Goal of the exercise
In the listing that follows, locate the line containing "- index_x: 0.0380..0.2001" and the line containing "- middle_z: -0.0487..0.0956". Retype exactly those two lines and every line between them, and nothing more.

Information
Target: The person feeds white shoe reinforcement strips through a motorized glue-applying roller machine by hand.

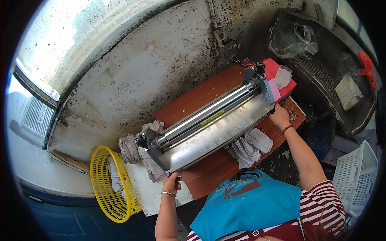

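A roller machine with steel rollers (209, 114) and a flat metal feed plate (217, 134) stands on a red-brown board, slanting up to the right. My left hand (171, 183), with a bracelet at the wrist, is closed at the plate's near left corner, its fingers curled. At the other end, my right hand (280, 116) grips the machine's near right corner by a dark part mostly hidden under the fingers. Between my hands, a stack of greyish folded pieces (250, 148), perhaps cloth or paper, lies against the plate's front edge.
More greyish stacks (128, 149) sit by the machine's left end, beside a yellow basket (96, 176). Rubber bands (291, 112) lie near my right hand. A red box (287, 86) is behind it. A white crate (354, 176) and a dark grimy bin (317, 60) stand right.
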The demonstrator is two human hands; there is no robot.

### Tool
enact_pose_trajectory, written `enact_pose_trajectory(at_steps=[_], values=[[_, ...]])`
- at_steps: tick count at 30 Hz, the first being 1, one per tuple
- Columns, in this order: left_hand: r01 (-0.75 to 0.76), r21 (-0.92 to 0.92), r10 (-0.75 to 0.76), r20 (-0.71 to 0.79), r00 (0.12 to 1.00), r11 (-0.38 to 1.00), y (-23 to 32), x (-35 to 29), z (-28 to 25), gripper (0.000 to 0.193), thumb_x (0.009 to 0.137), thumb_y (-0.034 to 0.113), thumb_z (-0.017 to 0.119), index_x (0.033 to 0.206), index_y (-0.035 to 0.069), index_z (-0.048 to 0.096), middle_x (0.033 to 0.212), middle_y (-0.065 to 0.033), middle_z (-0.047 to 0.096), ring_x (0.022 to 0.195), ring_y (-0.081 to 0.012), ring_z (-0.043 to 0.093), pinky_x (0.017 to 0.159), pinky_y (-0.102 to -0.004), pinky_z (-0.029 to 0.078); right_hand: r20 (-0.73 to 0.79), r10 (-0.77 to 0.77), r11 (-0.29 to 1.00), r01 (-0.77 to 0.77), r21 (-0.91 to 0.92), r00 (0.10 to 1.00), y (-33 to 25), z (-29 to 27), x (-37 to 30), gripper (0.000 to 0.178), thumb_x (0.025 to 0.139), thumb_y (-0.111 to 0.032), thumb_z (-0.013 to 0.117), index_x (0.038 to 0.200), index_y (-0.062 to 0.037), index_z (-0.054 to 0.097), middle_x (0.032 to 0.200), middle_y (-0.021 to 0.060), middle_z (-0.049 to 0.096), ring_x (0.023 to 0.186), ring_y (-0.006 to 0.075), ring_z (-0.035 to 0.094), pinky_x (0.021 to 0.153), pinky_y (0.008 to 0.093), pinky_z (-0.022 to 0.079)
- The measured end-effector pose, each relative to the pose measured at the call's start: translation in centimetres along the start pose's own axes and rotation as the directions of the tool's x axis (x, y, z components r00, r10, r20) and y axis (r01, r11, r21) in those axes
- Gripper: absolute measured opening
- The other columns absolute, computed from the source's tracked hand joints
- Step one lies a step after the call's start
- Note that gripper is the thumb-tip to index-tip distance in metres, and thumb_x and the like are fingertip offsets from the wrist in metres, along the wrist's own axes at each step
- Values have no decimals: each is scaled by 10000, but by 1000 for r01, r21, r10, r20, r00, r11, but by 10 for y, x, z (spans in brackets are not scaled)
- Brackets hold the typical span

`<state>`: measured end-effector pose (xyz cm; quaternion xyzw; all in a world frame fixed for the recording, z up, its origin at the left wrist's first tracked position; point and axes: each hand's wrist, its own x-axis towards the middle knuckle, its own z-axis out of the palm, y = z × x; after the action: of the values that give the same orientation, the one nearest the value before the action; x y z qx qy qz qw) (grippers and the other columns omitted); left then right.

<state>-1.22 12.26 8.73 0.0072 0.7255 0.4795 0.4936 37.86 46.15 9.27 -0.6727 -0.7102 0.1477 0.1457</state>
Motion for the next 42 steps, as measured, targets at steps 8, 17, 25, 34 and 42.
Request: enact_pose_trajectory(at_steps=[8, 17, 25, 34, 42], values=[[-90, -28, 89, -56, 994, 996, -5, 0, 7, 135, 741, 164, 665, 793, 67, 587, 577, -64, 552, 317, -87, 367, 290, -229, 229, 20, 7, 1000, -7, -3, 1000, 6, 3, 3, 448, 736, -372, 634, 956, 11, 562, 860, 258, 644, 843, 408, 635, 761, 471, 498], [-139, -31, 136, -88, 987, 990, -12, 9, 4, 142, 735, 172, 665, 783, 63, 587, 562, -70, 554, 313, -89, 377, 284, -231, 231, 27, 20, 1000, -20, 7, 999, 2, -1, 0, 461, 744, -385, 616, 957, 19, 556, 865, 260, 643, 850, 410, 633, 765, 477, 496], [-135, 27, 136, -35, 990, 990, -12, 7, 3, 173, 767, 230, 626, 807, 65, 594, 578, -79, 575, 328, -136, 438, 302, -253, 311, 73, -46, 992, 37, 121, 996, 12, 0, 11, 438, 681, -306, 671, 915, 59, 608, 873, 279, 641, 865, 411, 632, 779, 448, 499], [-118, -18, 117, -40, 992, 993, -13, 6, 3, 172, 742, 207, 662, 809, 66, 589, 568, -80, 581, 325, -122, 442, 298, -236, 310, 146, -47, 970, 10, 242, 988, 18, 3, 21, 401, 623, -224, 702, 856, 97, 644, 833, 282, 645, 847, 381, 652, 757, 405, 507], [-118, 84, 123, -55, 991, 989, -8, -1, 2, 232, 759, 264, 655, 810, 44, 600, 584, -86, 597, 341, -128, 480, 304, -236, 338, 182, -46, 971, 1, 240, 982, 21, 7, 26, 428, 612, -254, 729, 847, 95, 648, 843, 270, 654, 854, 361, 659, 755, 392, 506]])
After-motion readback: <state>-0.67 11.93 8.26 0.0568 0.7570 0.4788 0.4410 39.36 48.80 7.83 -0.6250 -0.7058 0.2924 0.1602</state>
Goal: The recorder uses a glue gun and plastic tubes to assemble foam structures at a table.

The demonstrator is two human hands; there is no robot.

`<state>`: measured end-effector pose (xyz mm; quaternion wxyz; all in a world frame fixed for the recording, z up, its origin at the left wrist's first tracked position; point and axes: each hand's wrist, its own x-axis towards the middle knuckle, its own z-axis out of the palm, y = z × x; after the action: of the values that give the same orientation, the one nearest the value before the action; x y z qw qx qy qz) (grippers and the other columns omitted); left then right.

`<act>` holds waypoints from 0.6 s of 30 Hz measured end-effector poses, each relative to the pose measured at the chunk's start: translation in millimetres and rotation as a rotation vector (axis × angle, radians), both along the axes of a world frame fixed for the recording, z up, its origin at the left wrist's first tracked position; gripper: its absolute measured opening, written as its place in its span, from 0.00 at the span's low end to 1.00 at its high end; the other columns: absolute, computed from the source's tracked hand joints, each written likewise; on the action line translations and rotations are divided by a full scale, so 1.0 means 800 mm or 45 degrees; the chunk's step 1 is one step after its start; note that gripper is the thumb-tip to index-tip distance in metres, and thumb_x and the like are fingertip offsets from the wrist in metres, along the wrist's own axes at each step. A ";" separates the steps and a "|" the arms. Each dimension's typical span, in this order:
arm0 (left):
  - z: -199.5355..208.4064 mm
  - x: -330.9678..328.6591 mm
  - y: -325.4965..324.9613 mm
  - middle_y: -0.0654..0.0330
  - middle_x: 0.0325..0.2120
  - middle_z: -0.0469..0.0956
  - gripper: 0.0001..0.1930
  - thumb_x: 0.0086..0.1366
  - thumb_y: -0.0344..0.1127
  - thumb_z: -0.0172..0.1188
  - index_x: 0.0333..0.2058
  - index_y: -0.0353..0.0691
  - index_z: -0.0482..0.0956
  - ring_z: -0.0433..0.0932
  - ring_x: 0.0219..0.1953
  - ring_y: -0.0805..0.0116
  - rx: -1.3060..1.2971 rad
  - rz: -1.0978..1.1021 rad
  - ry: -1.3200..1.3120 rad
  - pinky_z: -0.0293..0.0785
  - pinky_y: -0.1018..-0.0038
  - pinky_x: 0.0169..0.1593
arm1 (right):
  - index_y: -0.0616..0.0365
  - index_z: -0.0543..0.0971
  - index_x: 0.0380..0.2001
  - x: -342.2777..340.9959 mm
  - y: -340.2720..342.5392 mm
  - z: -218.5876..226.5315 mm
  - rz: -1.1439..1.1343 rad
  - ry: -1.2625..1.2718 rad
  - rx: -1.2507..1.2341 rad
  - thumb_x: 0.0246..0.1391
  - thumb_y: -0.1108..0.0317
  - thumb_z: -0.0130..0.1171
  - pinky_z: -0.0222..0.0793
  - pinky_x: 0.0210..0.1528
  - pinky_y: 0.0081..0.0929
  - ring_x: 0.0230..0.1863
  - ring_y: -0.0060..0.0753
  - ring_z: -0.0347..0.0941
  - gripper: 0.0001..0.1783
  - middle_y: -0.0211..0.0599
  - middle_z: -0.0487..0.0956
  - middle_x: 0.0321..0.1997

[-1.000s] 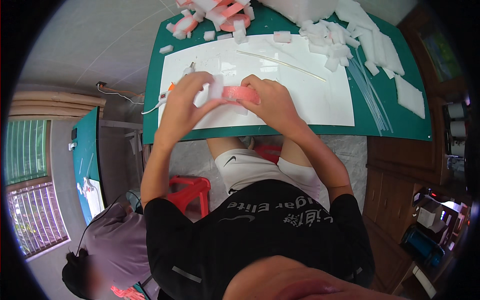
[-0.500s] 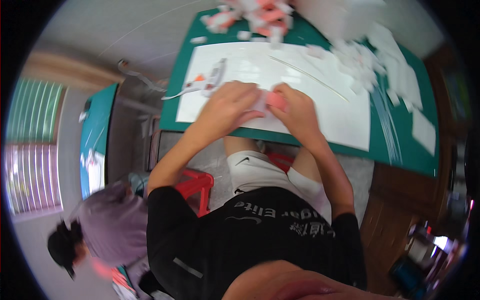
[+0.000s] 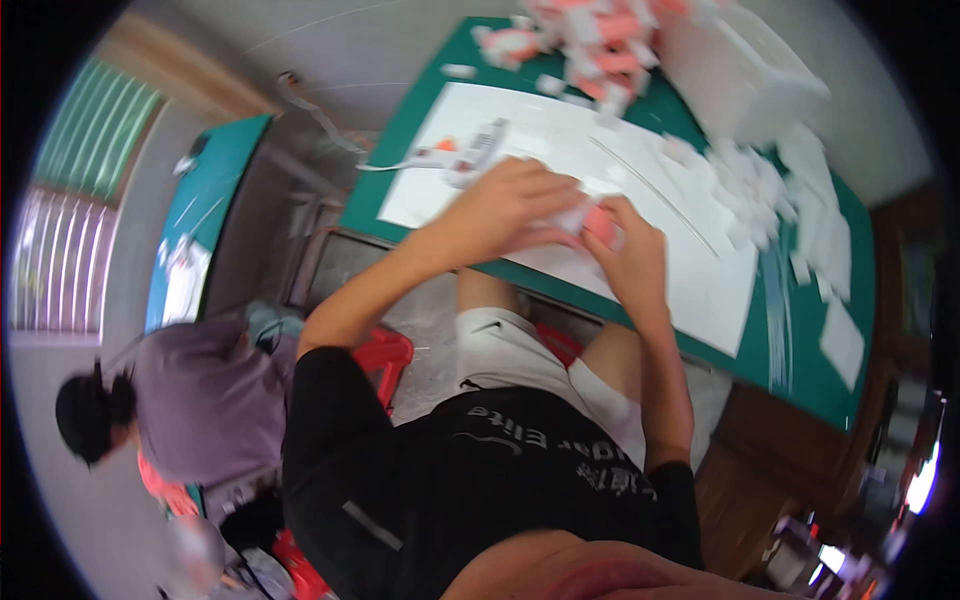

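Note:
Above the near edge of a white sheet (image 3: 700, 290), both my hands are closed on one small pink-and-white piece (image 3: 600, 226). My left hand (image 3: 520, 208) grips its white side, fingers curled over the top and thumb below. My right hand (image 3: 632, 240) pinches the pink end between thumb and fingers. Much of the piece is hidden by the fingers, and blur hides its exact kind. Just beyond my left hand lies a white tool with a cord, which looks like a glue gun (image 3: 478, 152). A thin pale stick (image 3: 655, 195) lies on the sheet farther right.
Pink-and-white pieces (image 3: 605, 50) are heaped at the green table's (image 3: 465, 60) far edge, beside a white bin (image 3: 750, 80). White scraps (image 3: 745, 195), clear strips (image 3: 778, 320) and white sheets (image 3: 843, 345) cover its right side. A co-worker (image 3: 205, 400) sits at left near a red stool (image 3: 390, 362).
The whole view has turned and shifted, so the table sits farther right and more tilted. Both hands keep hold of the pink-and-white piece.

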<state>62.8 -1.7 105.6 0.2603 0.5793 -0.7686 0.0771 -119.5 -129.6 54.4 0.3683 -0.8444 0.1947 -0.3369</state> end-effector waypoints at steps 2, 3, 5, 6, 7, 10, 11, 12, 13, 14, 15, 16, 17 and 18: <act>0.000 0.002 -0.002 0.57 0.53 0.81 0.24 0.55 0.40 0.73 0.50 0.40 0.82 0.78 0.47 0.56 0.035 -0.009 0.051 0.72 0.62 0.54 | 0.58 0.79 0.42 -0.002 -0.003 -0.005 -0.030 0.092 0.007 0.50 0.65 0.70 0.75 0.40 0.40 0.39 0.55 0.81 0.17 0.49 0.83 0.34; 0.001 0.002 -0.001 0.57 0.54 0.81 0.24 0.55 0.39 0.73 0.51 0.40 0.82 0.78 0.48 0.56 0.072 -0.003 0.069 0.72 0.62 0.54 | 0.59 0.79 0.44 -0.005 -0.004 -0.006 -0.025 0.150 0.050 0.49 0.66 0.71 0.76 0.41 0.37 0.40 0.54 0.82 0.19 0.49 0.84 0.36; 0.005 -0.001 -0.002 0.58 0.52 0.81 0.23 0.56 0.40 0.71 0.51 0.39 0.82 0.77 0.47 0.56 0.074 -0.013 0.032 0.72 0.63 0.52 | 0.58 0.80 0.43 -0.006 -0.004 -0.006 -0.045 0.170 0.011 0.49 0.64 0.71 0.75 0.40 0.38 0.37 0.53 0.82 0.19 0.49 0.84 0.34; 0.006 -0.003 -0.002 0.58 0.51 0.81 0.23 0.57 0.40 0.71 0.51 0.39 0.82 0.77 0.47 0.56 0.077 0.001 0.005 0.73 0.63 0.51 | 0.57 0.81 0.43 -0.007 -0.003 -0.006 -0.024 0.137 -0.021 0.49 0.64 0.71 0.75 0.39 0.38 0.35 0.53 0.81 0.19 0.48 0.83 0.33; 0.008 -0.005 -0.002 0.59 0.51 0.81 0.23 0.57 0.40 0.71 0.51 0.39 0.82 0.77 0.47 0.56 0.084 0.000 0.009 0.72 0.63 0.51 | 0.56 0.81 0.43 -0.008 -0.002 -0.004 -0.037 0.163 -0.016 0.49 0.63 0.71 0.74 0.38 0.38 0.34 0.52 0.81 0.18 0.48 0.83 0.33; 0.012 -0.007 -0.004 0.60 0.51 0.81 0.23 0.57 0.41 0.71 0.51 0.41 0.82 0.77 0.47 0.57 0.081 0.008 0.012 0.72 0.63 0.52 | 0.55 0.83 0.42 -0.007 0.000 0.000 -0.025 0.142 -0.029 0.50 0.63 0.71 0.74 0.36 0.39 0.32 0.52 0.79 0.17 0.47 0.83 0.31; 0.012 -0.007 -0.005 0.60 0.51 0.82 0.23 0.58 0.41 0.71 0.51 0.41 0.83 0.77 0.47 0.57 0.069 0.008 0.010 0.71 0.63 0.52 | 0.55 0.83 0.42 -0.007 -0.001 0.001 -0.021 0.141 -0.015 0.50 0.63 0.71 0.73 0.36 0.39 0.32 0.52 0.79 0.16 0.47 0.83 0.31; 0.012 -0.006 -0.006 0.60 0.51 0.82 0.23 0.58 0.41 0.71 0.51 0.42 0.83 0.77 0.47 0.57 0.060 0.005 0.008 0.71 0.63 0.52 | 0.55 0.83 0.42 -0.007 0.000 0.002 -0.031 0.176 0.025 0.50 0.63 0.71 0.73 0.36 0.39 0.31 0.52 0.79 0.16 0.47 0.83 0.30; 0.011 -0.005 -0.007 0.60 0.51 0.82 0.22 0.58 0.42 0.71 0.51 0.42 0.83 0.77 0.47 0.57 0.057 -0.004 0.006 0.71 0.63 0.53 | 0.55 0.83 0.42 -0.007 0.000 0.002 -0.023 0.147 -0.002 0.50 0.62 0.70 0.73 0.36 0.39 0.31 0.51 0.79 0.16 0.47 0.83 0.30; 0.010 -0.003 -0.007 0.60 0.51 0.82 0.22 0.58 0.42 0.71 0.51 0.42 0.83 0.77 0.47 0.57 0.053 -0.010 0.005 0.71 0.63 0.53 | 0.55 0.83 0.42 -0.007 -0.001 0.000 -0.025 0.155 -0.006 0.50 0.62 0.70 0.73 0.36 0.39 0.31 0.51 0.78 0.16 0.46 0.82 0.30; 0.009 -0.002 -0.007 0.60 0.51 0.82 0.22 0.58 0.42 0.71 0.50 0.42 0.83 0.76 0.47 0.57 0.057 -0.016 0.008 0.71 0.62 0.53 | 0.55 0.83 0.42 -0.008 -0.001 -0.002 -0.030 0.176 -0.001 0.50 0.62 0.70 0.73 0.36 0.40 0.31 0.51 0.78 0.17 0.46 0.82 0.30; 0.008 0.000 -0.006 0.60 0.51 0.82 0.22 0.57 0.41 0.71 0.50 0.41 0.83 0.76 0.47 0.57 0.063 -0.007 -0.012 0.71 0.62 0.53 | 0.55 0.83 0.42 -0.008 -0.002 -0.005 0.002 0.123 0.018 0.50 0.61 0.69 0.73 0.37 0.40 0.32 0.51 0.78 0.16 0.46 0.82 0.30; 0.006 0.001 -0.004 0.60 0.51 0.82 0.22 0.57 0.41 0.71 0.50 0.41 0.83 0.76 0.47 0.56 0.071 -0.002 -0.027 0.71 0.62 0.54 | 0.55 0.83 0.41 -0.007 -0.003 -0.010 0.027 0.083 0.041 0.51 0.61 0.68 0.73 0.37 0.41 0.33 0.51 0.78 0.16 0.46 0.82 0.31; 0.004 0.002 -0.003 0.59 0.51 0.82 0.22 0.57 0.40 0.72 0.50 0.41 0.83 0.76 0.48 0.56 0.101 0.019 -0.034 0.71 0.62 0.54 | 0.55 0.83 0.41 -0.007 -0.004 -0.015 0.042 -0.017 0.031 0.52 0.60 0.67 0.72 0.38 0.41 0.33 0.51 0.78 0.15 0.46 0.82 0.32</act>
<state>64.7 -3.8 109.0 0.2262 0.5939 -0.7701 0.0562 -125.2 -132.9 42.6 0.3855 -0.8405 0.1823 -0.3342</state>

Result for this task
  - index_x: 0.0380..0.2001
  - x: -342.2777..340.9959 mm
  - y: -340.2720..342.5392 mm
  - z: -218.5876..226.5315 mm
  - rz: -1.1439..1.1343 rad
  - ry: -1.2625..1.2718 rad
  - rx: -1.2507..1.2341 rad
  - thumb_x: 0.0246..0.1391
  - thumb_y: -0.1108..0.0317
  - thumb_z: -0.0130..0.1171
  - pinky_z: -0.0222..0.0793
  - pinky_x: 0.0210..0.1528
  - pinky_y: 0.0081..0.0929
  - ring_x: 0.0230..0.1863
  - ring_y: -0.0060..0.0753
  - ring_z: -0.0347..0.0941
  - gripper: 0.0001..0.1783
  - middle_y: -0.0211..0.0599
  - middle_z: -0.0487..0.0956

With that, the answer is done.